• [Required work]: Return only this: the line with "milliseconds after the" and all the lines that follow it below, through the final one, exactly as they are.

• [Stored data]:
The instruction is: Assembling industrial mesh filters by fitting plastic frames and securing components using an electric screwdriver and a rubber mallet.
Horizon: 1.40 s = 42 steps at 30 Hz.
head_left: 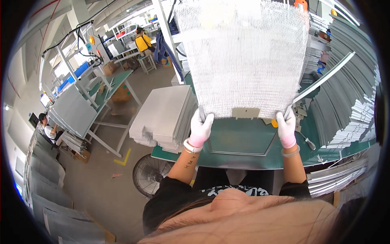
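Note:
I hold up a large whitish panel (243,61) with fine upright ridges, like a pleated filter sheet, tilted above the green table (178,156). A small beige plate (246,112) sits at the middle of its lower edge. My left hand (200,129), in a white glove, is closed on its lower left corner. My right hand (287,128), gloved likewise, grips the lower right corner. Below the panel, a thin grey rectangular frame outline (239,154) shows on the tabletop; the panel hides its far part. A yellow round thing (274,123) is beside my right hand.
A tall stack of grey panels (345,89) stands at the right, a pale stack (162,110) at the left. A screwdriver (310,143) lies near the right stack. A floor fan (152,175) stands by the table's left. Two people (143,42) work farther off.

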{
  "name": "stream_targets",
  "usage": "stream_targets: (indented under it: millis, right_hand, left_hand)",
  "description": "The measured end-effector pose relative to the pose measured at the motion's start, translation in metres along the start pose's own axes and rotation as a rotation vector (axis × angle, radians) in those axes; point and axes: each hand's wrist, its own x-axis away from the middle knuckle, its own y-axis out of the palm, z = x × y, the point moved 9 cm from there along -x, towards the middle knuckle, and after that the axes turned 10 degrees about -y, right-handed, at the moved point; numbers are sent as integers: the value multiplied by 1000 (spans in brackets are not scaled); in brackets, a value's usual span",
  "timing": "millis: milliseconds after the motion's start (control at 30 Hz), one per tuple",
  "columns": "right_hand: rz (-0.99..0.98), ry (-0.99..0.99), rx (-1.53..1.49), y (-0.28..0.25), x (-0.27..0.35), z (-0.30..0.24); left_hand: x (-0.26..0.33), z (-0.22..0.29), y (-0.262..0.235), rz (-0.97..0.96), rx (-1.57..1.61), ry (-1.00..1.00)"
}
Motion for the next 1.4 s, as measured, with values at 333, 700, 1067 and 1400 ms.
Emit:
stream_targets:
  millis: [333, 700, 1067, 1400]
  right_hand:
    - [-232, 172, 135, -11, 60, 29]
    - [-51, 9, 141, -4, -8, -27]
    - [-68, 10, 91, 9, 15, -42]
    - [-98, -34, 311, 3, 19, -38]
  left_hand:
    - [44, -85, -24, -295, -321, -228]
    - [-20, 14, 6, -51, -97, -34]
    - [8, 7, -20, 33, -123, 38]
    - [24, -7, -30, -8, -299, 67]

• [Solution]:
  "timing": "millis: milliseconds after the motion's start (control at 30 Hz), one per tuple",
  "columns": "right_hand: rz (-0.99..0.98), ry (-0.99..0.99), rx (-1.53..1.49), y (-0.28..0.25), x (-0.27..0.35), z (-0.30..0.24); left_hand: x (-0.26..0.33), z (-0.22..0.29), y (-0.262..0.235), rz (-0.97..0.96), rx (-1.57..1.61), ry (-1.00..1.00)"
}
Motion for the next 1.4 s, as measured, with values at 333, 700, 1067 and 1400 ms.
Emit:
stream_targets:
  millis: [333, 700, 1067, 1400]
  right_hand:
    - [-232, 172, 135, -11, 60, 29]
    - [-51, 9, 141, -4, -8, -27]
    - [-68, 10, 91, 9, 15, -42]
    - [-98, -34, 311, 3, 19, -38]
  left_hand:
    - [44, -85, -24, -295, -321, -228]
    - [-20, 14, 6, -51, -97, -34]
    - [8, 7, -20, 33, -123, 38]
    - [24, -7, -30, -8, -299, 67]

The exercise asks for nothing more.